Second Stagefright Attack (Averted?)

A serious vulnerability was discovered today with a common picture file type called “Tagged Image File Format, or TIFF.  It is an older type of file, but you probaly have many of then somewhere in your computer right now.  Every now and then, a new way to hack a computer is discovered before any bad guys figure it out. Thankfully, that happened in this case.

The vulnerability was reported yesterday by Tyler Bohan of Cisco Talos.   He said:

The Tagged Image File Format (TIFF) is a file format that is popular with graphic artists, photographers and the publishing industry because of its ability to store images in a lossless format. TIFF was created to try to establish a common scanned image file format in the mid 1980s. Cisco Talos has discovered a vulnerability in the way in which the Image I/O API parses and handles tiled TIFF image files. When rendered by applications that use the Image I/O API, a specially crafted TIFF image file can be used to create a heap based buffer overflow and ultimately achieve remote code execution on vulnerable systems and devices.

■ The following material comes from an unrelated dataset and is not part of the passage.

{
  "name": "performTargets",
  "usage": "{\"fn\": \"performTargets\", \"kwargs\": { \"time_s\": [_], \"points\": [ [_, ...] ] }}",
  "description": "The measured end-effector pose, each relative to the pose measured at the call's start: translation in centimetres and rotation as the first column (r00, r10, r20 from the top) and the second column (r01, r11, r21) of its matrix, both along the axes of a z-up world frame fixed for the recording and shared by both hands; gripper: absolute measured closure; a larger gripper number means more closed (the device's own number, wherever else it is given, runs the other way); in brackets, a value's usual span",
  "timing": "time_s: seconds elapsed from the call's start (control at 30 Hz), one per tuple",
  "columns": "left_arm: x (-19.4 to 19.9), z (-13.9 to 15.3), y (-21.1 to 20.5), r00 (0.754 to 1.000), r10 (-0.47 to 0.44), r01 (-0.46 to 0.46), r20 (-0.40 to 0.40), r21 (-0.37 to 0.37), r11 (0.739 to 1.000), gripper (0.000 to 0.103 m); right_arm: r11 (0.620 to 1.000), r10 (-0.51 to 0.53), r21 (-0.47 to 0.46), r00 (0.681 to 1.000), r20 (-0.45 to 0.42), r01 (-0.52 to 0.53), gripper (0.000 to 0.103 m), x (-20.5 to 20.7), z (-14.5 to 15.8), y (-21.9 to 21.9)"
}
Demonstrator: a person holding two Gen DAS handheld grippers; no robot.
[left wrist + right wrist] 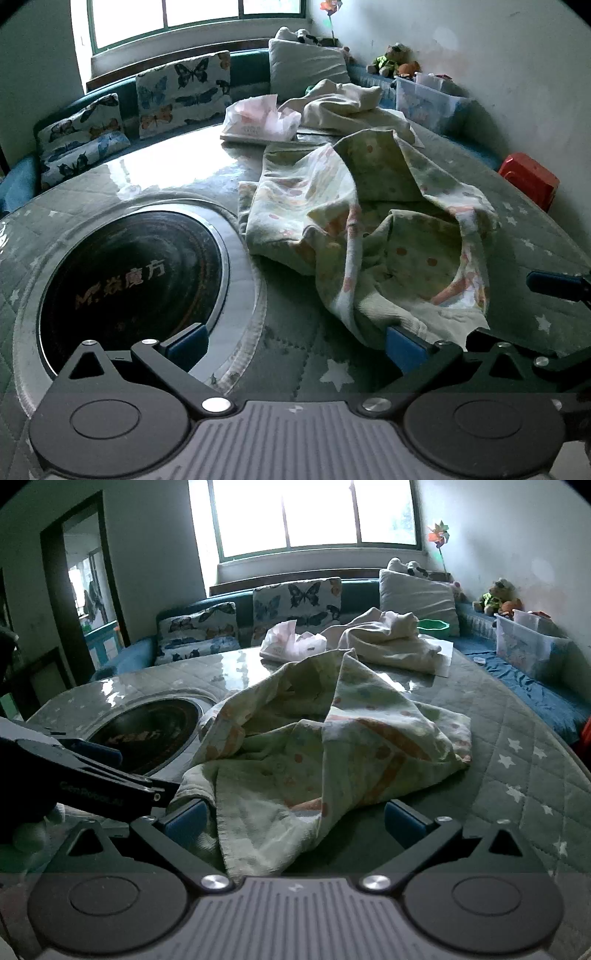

Image files are an excellent vector for attacks since they can be easily distributed over web or email traffic without raising the suspicion of the recipient. These vulnerabilities are all the more dangerous because Apple Core Graphics API, Scene Kit and Image I/O are used widely by software on the Apple OS X platform.

Tyler Bohan of Cisco Talos

Good news is: it’s already fixed. The catch is, you must run the latest update on every computer you own.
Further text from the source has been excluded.